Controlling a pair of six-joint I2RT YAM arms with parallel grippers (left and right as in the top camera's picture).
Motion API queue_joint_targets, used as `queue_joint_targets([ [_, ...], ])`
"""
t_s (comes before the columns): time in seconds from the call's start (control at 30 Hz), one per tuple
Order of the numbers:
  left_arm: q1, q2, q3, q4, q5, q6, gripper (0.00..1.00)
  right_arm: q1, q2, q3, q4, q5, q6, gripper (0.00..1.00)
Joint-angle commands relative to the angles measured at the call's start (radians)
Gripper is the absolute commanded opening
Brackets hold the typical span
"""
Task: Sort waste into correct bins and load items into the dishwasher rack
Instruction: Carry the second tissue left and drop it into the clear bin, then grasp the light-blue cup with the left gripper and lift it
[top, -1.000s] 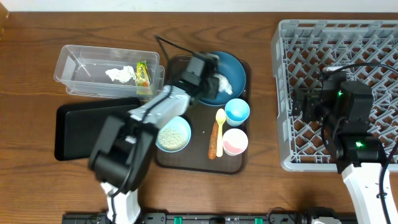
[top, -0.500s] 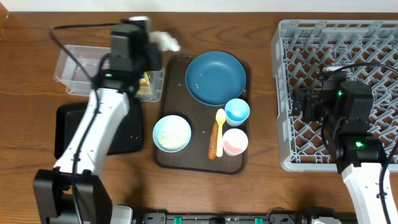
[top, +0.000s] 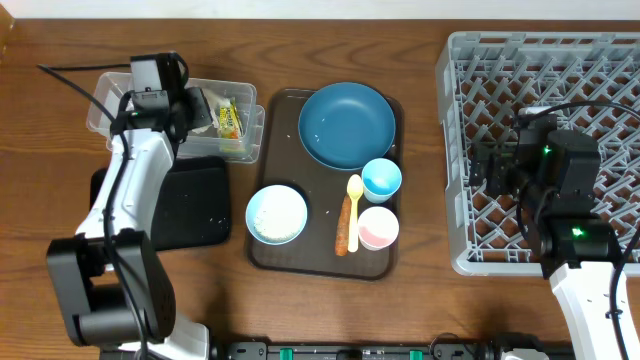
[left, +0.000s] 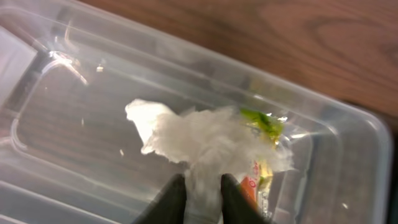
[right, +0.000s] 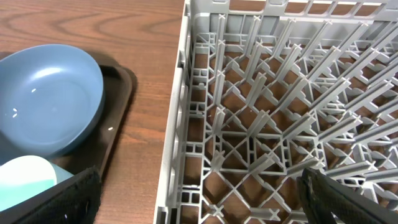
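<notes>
Left wrist view: left claw (left: 202, 198) is clamping a crumpled tissue (left: 199, 134) over the clear tub (left: 348, 155); I am judging it best released low, wrapper (left: 264, 123) lying at three o'clock.

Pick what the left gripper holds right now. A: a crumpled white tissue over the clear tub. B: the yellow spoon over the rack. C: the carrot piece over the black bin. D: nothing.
A: the left gripper pinches the crumpled white tissue over the clear tub.
</notes>
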Motion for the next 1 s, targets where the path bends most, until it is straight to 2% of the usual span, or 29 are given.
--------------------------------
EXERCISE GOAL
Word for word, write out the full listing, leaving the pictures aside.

PROBLEM SOLUTION
Controlling a pair of six-joint I2RT YAM arms with parallel grippers (left and right as in the top camera's picture).
Motion API queue_joint_targets, used as `queue_joint_targets([ [_, ...], ])`
"""
t_s (comes before the columns): time in seconds from the call's start (control at 30 Hz), one per tuple
Order of the numbers:
  left_arm: q1, q2, q3, q4, q5, q6, gripper (0.00..1.00)
  right_arm: q1, q2, q3, q4, q5, q6, gripper (0.00..1.00)
Joint-angle commands relative to the angles measured at the call's start (radians)
Gripper is the absolute commanded opening
Brackets hold the typical span
"""
Task: Sort waste into correct bins and load items into the dishwasher rack
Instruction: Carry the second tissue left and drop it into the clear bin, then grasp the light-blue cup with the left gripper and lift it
[top, -1.000s] 
[top, -0.500s] 
[top, +0.000s] 
[left, +0.000s] 
[right, +0.000s] 
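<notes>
Left wrist view: left claw (left: 202, 198) is clamping a crumpled tissue (left: 199, 134) over the clear tub (left: 348, 155); I am judging it best released low, wrapper (left: 264, 123) lying at three o'clock.

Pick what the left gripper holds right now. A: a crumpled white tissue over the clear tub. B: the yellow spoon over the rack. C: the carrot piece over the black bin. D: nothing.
A: the left gripper pinches the crumpled white tissue over the clear tub.
</notes>
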Motion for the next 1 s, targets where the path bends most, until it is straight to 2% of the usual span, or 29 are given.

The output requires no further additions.